Find each line below that includes "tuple", then copy it.

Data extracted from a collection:
-- Opening Marker --

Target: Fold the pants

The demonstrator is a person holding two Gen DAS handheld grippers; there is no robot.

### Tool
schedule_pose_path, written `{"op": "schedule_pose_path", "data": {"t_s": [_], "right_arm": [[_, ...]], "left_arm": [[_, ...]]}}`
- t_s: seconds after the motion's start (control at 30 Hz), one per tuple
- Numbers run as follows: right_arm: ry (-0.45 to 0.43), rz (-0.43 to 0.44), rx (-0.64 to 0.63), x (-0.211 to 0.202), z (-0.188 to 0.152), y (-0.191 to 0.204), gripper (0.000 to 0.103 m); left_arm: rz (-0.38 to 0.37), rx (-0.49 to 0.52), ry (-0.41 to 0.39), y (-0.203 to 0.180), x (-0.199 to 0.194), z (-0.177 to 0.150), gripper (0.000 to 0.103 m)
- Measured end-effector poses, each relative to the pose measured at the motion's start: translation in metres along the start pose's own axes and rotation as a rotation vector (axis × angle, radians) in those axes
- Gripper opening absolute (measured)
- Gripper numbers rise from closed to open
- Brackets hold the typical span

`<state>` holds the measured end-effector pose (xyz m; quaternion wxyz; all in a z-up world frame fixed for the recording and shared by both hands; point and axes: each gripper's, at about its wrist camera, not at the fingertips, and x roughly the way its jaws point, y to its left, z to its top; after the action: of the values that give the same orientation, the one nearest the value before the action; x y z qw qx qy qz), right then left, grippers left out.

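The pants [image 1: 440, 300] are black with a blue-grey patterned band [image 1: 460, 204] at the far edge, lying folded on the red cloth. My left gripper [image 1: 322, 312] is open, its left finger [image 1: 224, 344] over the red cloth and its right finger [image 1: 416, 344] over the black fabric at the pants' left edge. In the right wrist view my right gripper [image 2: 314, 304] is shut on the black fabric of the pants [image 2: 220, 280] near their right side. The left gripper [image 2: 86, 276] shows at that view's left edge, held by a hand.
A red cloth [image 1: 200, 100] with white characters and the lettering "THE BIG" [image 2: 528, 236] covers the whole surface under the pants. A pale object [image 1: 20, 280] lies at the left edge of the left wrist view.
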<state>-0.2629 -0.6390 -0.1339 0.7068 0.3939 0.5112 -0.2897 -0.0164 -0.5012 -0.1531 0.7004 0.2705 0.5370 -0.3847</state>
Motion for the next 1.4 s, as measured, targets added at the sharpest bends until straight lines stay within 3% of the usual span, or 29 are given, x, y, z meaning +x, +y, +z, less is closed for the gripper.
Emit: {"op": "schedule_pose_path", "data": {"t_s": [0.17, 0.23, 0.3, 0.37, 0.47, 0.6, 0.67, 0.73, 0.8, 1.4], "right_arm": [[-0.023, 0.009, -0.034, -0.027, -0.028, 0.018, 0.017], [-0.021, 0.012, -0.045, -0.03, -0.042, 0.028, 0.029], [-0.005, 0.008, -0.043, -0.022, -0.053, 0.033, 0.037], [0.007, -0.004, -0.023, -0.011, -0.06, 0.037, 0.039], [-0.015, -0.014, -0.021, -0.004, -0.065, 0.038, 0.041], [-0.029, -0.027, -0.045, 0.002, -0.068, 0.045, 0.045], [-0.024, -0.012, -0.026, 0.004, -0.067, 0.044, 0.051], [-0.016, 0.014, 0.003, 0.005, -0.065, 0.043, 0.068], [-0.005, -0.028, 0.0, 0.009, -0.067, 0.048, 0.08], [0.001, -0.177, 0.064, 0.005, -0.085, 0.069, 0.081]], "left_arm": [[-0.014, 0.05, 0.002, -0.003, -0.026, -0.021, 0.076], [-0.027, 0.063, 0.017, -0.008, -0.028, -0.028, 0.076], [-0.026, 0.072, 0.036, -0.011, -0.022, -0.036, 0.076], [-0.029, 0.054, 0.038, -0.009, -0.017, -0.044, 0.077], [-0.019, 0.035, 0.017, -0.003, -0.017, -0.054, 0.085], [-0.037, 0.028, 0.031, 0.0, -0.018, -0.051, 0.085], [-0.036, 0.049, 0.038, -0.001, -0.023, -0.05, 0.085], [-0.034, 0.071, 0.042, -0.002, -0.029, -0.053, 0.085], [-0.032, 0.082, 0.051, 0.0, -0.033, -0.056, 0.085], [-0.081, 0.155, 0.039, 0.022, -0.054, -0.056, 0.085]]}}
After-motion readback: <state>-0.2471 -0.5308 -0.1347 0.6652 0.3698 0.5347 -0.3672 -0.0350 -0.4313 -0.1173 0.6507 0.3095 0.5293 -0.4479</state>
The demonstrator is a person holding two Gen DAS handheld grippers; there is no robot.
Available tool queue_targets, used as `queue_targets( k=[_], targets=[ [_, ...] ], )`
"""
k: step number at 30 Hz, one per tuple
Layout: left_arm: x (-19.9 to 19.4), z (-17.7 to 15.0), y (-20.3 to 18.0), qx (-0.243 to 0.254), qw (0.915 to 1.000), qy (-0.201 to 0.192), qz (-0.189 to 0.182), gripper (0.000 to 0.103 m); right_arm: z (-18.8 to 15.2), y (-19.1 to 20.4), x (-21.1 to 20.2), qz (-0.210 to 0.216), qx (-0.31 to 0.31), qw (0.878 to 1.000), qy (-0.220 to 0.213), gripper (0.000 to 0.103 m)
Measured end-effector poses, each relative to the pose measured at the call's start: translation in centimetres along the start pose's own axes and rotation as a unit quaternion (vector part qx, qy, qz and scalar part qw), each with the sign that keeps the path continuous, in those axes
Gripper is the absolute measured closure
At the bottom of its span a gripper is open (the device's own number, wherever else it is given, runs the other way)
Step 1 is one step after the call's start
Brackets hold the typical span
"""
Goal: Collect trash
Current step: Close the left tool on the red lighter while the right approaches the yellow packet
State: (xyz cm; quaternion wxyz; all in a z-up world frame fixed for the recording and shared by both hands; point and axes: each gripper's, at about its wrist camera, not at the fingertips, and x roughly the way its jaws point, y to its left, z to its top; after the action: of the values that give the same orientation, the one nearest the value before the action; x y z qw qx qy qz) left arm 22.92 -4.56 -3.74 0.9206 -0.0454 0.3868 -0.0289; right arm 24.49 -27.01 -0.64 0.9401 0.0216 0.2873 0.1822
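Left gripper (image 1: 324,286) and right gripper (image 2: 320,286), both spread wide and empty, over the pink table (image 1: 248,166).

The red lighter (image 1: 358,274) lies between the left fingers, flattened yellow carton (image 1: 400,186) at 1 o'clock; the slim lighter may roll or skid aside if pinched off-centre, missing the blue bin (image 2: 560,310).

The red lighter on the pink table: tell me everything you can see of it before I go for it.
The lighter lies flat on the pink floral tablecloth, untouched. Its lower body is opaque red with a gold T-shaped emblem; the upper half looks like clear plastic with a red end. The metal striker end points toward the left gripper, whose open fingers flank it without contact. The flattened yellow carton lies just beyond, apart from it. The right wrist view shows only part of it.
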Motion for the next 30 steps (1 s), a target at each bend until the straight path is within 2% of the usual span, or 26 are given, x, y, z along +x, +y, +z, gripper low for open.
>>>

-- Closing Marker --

ANSWER TO THE PROBLEM:
- t_s: seconds after the motion's start (control at 30 Hz), one per tuple
k: step number at 30 Hz, one per tuple

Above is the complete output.